That’s pretty interesting, Brand Robins! One of the biggest challenges of game writing, in my experience, is not only writing down the rules you used in your playtest, but also communicating the way in which you used them. Obviously, we didn’t quite succeed in Legacy, and part of that does seem to be that it clashes with ‘standard PbtA assumptions’; maybe even clashes with what is possible in pbta.
For example, for a long time I’ve held back on breaking play at the Family level down into explicit rounds and turns, because I prefer to leave the timing of PbtA abilities at the fiction level and stop it feeling board game-y. But maybe some explicit concessions away from standard PbtA would help tell people how the game is best played?
So as for the issues outlined in the root post by Paul Beakley, it may be that it’s hard to imagine what play looks like at the Family level that isn’t activating moves. Is it possible to just sit at the family level and tell the story of the unfolding fiction in the same way you do at the character level? Or should we reframe the family level so that you play it like SWN’s faction turn, with the different players each picking an action and working through its effects before you dive back to the character level?

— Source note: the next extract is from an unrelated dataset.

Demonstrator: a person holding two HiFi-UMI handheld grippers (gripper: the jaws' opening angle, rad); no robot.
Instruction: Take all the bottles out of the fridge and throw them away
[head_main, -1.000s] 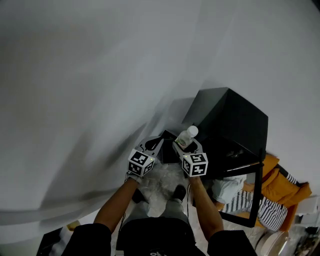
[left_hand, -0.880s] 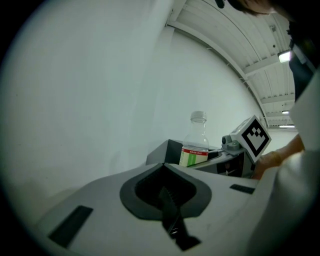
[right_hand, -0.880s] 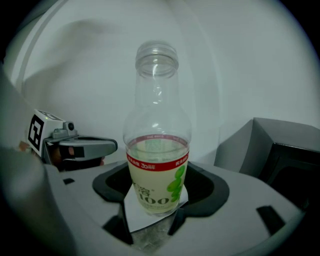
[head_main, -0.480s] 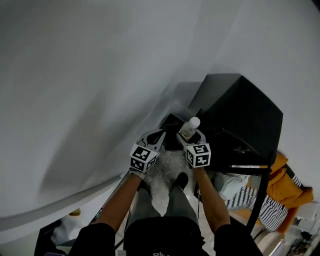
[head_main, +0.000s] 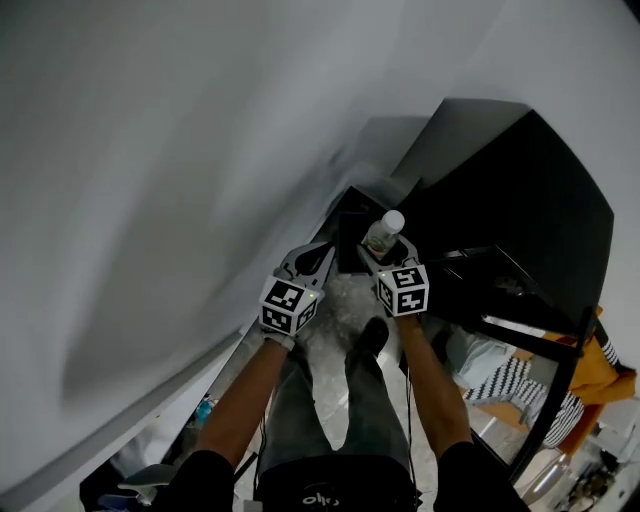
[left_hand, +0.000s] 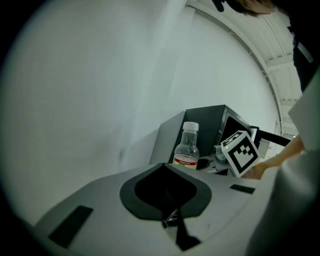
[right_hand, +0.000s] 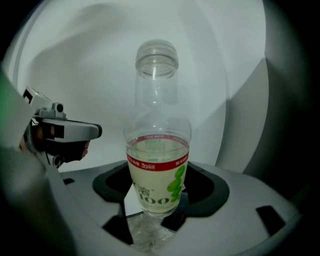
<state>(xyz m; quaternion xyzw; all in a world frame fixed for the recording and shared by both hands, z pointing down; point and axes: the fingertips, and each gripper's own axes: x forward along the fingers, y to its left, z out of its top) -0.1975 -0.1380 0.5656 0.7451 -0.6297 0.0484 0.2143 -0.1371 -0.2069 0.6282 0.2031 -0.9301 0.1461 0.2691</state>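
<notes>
A clear plastic bottle (right_hand: 156, 150) with a pale cap, a red band and green print on its label stands upright in the right gripper (head_main: 381, 252), whose jaws are clamped on its lower body, with neck and cap rising clear above them. The bottle is held out in front of the person, above the floor and just in front of a black fridge (head_main: 520, 190). The left gripper (left_hand: 170, 220) hovers just beside it at about the same height. Its jaws are pressed together with nothing between them, and it is not touching the bottle. The fridge is a tall dark box that fills the right side of the head view, with a thin-framed dark panel, seemingly its open door, at its lower edge. A small dark box (head_main: 356, 228) sits at the foot of the fridge, between it and the wall; its contents cannot be made out. A plain white wall (head_main: 150, 150) fills the left and top of the head view and forms the backdrop in both gripper views. Below the grippers lies a pale speckled floor (head_main: 335, 305), where the person's dark shoe (head_main: 372, 335) is planted and grey trouser legs show. At lower right, past the fridge's frame, lie a striped cloth (head_main: 510, 385) and something orange (head_main: 603, 362).
</notes>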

As for the specific example of how to remove Need: Morale, I liked the situation and the answer you gave! But maybe you’d have been happier if you’d used the answer to explicitly guide them back to the Character level. Like… ‘Engineer Andre in your family has been exchanging letters with Rustblood Hellspike over in Crossroads City, and you think if they met and really hit it off that’d life your Family’s spirits greatly.” Priming you to tell the character-lead story of the Enochians’ character escorting Andre through the wasteland (wasteland survival!), making introductions, maybe doing some social manipulations to make it work (find common ground/familiar face/defuse), and finally throwing a celebration of some kind.
It’s real important to the way I run Legacy that Family moves are used to set up heroics and interesting stories at the character level, and I realise that could have been made more explicit!